Different software packages have demonstrated poor agreement in myocardial stress perfusion and perfusion reserve, and the discrepancies are dependent on the region (Monroy-Gonzalez et al., 2019).
Arterial blood input
Arterial blood curve is the input function to the analysis models, and the LV TAC from PET image can directly represent that in case of adult humans and modern PET scanners (Weinberg et al., 1988). Using left atrial input function instead of left ventricular input function may provide better compartment model fits and higher MBF values because of lower spillover from myocardium (Hove et al., 2004).
Over 90% of the blood radioactivity within the first two minutes is present as [13N]ammonia, but at 3-5 min the recirculating 13N carrying metabolites, mainly [13N]glutamine and [13N]urea, represent about half of the blood radioactivity (Rosenspire et al., 1990; Müller et al., 1994). Yet, the effect of labelled metabolites in blood on MBF measurements is relatively small, especially to the compartment model parameter representing blood flow, and correction for metabolic contamination may not be necessary (Hutchins et al., 1990; Muzik et al., 1993), and is generally not applied if only the first 2 minutes are used in the model fitting. The total scan length has indeed been shortened to reduce the effect of blood metabolites (DeGrado et al., 1996).

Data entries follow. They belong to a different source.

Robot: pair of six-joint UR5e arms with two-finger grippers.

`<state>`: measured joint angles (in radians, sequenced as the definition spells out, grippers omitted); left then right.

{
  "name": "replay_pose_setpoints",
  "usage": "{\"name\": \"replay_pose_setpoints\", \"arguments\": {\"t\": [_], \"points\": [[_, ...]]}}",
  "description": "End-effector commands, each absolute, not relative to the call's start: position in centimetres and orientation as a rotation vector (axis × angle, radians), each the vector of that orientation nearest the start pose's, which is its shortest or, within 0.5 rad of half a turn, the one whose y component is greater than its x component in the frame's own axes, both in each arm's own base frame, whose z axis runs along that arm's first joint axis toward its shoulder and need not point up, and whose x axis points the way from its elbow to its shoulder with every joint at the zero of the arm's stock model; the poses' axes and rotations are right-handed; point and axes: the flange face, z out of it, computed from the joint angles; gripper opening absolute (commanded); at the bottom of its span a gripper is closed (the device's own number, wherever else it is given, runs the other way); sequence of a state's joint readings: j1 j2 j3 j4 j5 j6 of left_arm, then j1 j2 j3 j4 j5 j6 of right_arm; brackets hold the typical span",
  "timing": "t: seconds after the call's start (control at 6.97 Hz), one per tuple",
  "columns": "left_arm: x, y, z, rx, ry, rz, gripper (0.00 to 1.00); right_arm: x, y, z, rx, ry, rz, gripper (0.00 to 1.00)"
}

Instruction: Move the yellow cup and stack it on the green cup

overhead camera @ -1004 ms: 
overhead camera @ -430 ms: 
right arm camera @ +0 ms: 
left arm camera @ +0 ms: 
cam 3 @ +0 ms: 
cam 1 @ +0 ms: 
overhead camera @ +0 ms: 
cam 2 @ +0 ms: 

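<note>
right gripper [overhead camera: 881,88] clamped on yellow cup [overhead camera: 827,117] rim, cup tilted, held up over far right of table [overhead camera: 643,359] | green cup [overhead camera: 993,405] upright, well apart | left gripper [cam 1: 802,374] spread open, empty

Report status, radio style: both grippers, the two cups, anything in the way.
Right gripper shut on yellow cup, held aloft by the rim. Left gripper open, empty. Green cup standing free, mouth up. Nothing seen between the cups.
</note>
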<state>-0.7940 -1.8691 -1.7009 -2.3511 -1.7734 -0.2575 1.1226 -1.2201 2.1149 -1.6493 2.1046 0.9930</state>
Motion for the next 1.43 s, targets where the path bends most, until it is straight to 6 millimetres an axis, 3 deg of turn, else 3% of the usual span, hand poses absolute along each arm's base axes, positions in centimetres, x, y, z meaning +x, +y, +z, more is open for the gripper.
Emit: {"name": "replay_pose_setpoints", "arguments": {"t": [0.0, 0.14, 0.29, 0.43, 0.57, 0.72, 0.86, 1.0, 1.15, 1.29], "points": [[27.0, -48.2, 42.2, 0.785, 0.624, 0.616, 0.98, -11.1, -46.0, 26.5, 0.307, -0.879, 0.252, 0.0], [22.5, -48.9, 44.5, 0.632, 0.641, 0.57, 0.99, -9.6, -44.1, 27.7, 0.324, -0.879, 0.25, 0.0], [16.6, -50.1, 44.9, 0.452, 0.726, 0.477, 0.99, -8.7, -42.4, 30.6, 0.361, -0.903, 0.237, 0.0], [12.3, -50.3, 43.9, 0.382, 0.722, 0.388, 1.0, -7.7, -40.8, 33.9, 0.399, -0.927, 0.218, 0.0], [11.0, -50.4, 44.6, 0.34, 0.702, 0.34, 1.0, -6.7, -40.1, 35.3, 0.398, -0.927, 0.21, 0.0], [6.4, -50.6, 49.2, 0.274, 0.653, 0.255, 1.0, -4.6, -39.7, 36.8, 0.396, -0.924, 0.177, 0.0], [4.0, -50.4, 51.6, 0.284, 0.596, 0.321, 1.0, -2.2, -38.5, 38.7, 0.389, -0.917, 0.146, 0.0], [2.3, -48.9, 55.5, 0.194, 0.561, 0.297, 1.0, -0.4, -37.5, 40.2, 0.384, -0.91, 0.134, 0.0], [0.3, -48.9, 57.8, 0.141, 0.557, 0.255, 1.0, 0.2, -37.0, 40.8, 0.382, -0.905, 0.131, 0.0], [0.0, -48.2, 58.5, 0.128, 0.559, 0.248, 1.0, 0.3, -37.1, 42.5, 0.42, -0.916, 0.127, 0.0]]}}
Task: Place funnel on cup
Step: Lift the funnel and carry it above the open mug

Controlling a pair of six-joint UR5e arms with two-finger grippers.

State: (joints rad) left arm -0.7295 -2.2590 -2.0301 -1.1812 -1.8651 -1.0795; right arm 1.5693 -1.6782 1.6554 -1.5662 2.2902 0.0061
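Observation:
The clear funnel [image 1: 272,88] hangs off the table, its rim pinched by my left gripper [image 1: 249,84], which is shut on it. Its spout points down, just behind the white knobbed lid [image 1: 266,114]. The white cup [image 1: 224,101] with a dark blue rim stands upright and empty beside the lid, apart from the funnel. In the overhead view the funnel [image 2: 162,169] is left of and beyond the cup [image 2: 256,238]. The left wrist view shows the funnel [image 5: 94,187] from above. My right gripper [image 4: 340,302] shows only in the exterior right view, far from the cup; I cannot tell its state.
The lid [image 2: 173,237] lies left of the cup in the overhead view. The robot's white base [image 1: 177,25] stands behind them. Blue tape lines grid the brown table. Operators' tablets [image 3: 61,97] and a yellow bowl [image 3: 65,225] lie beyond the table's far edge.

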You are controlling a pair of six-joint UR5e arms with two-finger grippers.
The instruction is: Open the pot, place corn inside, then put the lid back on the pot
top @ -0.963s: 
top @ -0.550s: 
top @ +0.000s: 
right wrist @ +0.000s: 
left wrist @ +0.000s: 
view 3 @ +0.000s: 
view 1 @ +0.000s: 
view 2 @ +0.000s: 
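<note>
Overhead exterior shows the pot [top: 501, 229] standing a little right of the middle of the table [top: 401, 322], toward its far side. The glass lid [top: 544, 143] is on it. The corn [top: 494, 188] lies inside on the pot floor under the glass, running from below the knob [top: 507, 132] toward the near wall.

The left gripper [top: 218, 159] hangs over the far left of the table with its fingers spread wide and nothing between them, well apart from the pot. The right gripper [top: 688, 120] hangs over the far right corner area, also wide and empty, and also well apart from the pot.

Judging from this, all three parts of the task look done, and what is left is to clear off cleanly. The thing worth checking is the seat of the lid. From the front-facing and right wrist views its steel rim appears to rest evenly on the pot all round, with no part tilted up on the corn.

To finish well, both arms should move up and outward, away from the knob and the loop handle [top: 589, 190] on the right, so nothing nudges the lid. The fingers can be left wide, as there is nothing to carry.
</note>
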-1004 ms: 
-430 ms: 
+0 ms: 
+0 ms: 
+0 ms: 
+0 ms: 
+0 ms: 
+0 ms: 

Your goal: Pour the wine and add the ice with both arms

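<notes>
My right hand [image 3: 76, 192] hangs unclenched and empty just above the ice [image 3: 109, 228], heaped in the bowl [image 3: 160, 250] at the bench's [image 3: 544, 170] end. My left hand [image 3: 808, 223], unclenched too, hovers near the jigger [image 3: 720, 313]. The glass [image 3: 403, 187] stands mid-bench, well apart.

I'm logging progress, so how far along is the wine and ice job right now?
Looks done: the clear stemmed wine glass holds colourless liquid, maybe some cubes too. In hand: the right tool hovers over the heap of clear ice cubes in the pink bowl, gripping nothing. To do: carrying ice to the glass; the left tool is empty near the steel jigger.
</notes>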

Arterial blood data can be corrected for the metabolites by measuring individually the fractions of parent [13N]ammonia from blood samples during the study (Müller et al., 1994). The average fraction curves published by Rosenspire et al., (1990) or Müller et al. (1994) have been commonly used to make an approximate metabolite correction (van den Hoff et al., 2001; Lortie et al., 2007; Choi et al., 1999).
Figure 1. Symbols represent the measured averaged (n=11) fractions of parent tracer in blood as published by Müller et al. (1994). Lines represent "Hill-type" function fits to the data.
van den Hoff et al. (2001) presented a formula for metabolite correction based on fractions measured by Rosenspire et al., (1990).
Compartment models
A two-tissue compartment model (Hutchins et al., 1990; Muzik et al., 1993; Sawada et al., 1995) has been widely used to estimate MBF with [13N]ammonia. The first tissue compartment represents interstitial and intracellular [13N]ammonia, and the second tissue compartment represents the intracellular metabolic products of [13N]ammonia. Intracellular metabolism is assumed to be irreversible process during the PET scan (k4=0). Four model parameters are fitted, K1, k2, k3, and tissue blood volume. A generalized linear least squares (GLLS) method has also been proposed to generate parametric blood flow (K1) images, accounting for bidirectional spillover effects, but not for partial volume effect (Chen et al., 1998).
Partial volume and spill-over effects were incorporated in the two-tissue compartment model through the parameter for tissue blood volume, assuming a "geometrical_model">geometrical model (Hutchins et al., 1990; Hutchins et al., 1992; Nitzsche et al., 1996); this may be considered appropriate when myocardial ROIs are placed so that they contain only myocardial tissue and blood pool (DeGrado et al., 2000; Choi et al., 1999), that is, are not drawn close to the outer edge of heart muscle. Alternatively, these effects can be corrected based on measured myocardium wall thickness and scanner resolution (Krivokapich et al., 1989). Spillover effects could also be corrected with the help of factor analysis (Wu et al., 1995).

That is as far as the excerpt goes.